Abstract:In this study, we propose a predictive model composed of a recurrent neural network including parametric bias and stochastic elements, and an environmentally adaptive robot control method including variance minimization using the model. Robots which have flexible bodies or whose states can only be partially observed are difficult to modelize, and their predictive models often have stochastic behaviors. In addition, the physical state of the robot and the surrounding environment change sequentially, and so the predictive model can change online. Therefore, in this study, we construct a learning-based stochastic predictive model implemented in a neural network embedded with such information from the experience of the robot, and develop a control method for the robot to avoid unstable motion with large variance while adapting to the current environment. This method is verified through a mobile robot in simulation and to the actual robot Fetch.

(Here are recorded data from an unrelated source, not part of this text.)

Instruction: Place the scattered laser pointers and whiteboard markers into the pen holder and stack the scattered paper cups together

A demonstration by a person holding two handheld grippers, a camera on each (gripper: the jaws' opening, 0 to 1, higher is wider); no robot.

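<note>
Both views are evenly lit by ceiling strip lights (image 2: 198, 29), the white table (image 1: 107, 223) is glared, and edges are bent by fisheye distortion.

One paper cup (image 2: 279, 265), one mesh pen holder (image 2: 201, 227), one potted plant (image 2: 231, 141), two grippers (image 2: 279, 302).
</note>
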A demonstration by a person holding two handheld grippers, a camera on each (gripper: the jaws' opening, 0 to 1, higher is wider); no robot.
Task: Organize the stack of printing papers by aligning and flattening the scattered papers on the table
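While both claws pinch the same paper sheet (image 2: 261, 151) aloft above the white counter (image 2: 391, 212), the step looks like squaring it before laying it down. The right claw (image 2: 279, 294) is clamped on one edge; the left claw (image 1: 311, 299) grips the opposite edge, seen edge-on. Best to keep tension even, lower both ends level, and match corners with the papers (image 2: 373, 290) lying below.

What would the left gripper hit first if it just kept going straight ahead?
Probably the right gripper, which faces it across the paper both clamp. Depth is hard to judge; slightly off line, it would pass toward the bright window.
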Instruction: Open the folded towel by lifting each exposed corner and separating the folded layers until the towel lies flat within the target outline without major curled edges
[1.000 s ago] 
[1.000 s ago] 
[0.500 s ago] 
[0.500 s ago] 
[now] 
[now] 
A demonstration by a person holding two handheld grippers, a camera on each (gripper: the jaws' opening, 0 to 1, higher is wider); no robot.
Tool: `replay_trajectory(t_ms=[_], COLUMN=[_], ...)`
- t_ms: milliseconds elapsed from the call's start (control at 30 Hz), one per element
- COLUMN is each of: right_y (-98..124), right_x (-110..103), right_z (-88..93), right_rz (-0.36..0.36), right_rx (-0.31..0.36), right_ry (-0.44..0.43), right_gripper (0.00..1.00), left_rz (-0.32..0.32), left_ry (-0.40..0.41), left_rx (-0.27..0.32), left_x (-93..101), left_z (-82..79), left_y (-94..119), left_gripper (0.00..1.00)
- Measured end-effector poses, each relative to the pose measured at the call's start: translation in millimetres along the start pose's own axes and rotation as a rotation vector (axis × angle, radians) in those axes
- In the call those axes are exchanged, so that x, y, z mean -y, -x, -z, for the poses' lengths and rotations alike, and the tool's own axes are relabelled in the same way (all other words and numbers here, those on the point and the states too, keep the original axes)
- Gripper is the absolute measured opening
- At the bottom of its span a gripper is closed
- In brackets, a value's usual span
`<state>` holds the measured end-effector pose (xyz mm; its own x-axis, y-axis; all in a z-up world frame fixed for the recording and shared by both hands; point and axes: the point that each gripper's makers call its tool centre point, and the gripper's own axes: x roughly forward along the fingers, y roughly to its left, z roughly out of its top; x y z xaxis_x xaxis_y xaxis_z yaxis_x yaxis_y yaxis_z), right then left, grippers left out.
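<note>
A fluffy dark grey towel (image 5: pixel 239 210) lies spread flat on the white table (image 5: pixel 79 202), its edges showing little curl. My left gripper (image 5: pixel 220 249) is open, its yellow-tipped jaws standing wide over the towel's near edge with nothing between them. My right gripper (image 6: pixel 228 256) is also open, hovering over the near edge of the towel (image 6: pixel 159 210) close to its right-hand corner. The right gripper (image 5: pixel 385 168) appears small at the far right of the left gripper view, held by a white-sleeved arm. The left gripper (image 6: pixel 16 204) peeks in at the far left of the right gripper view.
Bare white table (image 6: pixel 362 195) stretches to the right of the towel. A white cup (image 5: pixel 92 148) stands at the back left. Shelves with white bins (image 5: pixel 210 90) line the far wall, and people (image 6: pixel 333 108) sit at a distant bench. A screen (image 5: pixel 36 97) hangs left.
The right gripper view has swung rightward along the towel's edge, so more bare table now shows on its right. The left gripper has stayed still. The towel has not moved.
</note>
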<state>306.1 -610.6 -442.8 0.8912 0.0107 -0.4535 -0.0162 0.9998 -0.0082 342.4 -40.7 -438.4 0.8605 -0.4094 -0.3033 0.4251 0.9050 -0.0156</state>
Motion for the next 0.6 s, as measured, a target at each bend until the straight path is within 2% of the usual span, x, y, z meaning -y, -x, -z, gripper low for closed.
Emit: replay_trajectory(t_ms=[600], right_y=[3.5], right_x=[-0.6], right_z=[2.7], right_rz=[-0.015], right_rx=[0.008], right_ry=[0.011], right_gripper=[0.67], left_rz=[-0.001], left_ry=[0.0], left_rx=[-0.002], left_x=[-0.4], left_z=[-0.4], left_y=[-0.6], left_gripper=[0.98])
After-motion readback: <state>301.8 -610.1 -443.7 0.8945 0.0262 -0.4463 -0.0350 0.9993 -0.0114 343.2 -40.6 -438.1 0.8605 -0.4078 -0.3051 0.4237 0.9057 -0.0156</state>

What problem does this paper attempt to address?
This paper attempts to solve the following problems:
1. **Difficulties in Modeling**: For robots with flexible bodies or partially observable states, it is difficult to establish their models. The prediction models of such robots usually exhibit random behavior, making traditional control methods difficult to handle.
2. **Models Vary with the Environment**: The physical state of the robot and its surrounding environment are constantly changing, so the prediction model needs to be updated online to adapt to the current environment.
3. **Randomness of the Model**: These models may have random behavior, which may lead to serious problems in some cases. For example, differences in the wheel angles and floor materials of the mobile robot Fetch can lead to randomness in its movement, thus affecting its stability and control accuracy.
To solve these problems, the author proposes a prediction model that combines parametric bias and random elements, and develops an environment - adaptive robot control method including variance minimization. Specifically:
- **Prediction Model**: A recurrent neural network (RNN) containing parametric bias and random elements is used, which can output the mean and variance, thus embedding random behavior.
- **Environment Adaptation**: By implicitly embedding environmental information from motion data in different environments through parametric bias, the model can adapt to different environmental changes.
- **Variance Minimization**: The goal of variance minimization is introduced during the control process to avoid unstable movement and ensure that the robot is more stable when performing tasks.
### Formula Summary
1. **SPNPB Model Expression**:
\[
(s_{t + 1}, v_{t + 1})=h(s_t, u_t, p)
\]
where \( s_t \) is the robot state, \( u_t \) is the control command, \( p \) is the parametric bias, \( v_{t+1} \) is the variance of the state, and \( h \) is the SPNPB model.
2. **Loss Function**:
\[
P(s_{i,t}^k | D_k^{1:t - 1}, W, p_k)=\frac{1}{\sqrt{2\pi\hat{v}_{i,t}}}\exp\left(-\frac{(s_{i,t}^k-\hat{s}_{i,t}^k)^2}{2\hat{v}_{i,t}}\right)
\]
\[
L_{\text{likelihood}}(W, p_{1:K} | D_{\text{train}})=\prod_{k = 1}^K\prod_{t = 1}^{T_k}\prod_{i = 1}^{N_s}P(s_{i,t}^k | D_k^{1:t - 1}, W, p_k)
\]
\[
L_{\text{train}}=-\log(L_{\text{likelihood}})
\]
3. **Control Objective Function**:
\[
L_{\text{control}}=\|s_{\text{ref}}^{\text{seq}}-\hat{s}^{\text{seq}}\|^2 + C_{\text{variance}}\|\hat{v}^{\text{seq}}\|^2
\]
\[
u_{\text{opt}}^{\text{seq}}\leftarrow u_{\text{opt}}^{\text{seq}}-\gamma\frac{\partial L_{\text{control}}}{\partial u_{\text{opt}}^{\text{seq}}}
\]
Through these methods, the author aims to improve the stability and adaptability of robots in complex and dynamic environments.